Work to be completed: Within the records below, how many lines contain "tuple"? The answer is that number alone.

Records from a dataset
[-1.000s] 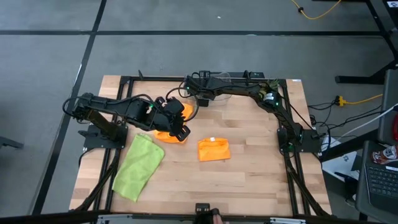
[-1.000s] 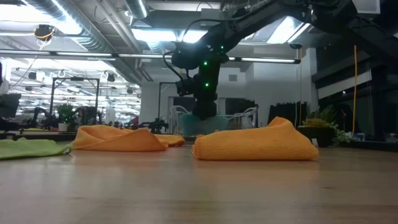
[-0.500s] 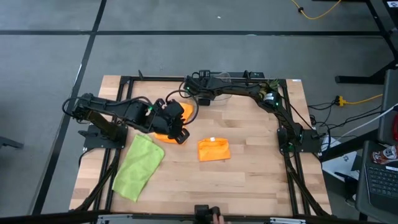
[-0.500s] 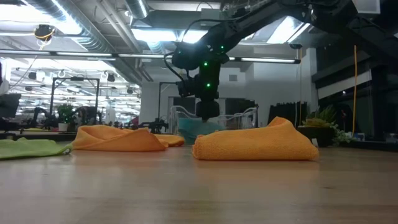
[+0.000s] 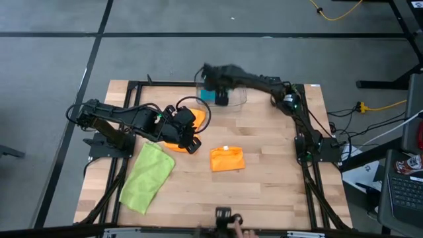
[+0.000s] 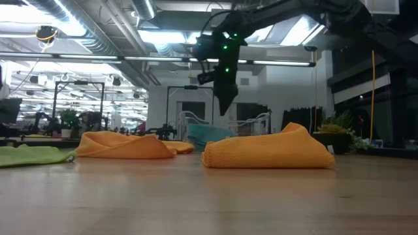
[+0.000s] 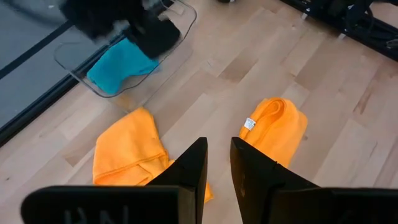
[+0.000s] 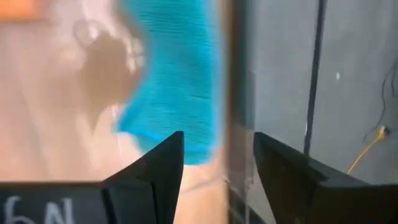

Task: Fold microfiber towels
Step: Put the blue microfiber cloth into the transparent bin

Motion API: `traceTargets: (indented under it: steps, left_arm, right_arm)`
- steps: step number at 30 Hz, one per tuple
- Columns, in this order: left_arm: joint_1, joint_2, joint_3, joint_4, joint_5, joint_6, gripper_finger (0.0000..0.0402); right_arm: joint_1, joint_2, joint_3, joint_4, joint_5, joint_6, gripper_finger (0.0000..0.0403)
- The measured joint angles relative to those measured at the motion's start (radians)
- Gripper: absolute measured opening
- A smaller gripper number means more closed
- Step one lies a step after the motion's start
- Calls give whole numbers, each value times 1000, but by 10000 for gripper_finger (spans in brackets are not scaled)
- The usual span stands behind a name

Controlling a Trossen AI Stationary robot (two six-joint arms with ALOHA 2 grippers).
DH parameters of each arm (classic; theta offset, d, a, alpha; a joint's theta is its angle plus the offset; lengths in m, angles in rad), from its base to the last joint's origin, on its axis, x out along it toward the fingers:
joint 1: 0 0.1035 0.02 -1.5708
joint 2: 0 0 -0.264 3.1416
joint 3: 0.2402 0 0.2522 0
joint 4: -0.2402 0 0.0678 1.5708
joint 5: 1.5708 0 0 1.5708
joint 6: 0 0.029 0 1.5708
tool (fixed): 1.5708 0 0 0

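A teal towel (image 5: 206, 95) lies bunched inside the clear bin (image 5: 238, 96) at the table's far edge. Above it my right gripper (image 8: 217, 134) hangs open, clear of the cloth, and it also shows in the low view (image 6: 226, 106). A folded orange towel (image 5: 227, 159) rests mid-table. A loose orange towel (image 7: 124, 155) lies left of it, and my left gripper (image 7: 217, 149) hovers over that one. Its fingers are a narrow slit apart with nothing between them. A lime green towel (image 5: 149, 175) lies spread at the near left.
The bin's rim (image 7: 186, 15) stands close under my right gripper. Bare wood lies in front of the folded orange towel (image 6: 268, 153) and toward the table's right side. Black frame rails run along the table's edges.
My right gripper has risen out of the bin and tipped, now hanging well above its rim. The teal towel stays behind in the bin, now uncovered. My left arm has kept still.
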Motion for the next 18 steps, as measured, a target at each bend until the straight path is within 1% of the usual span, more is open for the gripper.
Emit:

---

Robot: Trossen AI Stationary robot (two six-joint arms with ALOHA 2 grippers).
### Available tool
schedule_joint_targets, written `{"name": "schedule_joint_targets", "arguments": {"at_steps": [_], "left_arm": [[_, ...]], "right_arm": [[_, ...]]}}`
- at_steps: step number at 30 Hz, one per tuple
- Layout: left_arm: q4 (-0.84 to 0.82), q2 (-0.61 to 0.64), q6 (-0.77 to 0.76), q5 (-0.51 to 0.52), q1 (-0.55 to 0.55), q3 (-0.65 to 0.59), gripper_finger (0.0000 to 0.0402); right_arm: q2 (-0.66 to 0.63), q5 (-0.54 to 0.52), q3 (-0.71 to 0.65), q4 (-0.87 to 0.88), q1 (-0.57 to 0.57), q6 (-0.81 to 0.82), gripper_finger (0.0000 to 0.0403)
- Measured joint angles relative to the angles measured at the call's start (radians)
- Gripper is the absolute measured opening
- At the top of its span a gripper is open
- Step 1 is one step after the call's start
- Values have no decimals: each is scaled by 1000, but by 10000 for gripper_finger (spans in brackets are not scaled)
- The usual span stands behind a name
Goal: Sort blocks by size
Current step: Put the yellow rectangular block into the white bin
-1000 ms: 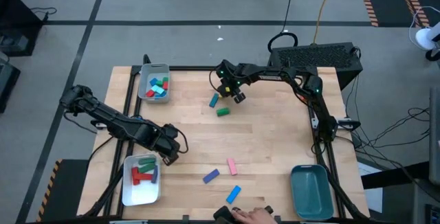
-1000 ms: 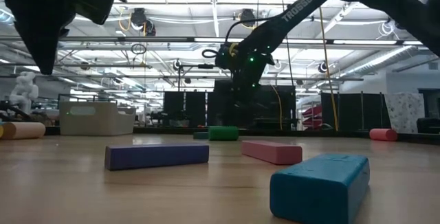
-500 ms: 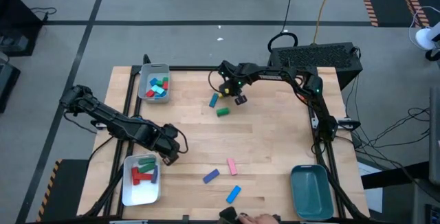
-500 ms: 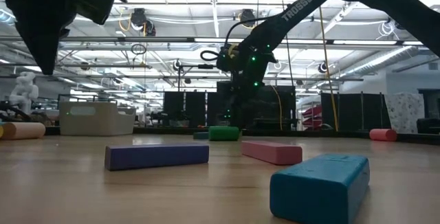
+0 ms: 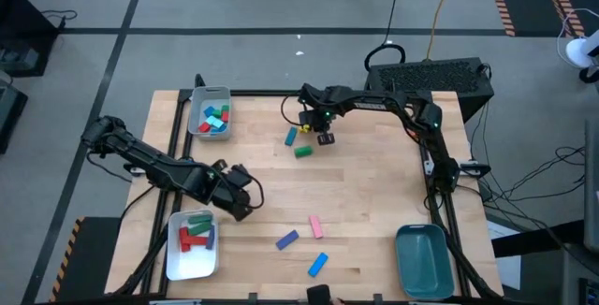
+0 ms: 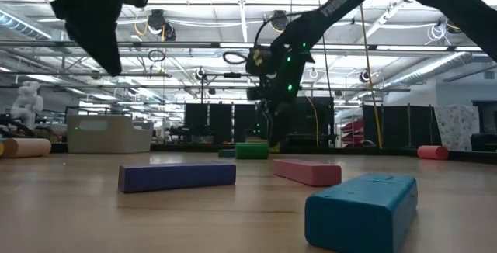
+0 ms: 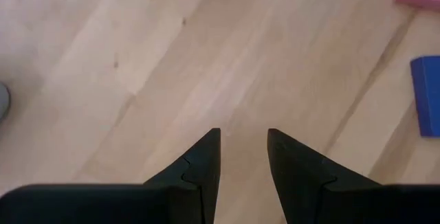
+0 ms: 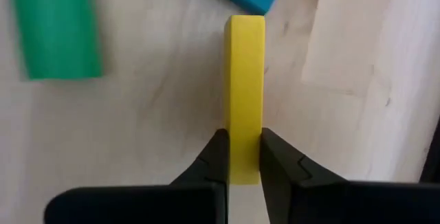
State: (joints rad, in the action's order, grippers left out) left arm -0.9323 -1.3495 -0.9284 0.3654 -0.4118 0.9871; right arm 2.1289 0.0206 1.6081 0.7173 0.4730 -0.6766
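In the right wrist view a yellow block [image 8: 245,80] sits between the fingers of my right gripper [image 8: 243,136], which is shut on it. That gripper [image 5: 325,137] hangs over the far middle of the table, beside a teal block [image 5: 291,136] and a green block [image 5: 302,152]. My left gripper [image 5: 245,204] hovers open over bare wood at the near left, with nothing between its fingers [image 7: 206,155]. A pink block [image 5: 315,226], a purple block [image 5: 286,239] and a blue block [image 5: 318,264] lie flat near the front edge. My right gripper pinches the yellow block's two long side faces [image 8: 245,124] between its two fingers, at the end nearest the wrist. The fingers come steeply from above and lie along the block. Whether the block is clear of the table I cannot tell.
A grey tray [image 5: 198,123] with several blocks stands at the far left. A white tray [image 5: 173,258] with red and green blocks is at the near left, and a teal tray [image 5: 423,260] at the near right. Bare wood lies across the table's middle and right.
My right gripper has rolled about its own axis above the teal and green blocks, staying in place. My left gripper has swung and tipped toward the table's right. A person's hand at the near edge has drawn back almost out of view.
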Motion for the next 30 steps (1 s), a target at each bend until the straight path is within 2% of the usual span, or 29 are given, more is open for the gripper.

Result of the exercise: 2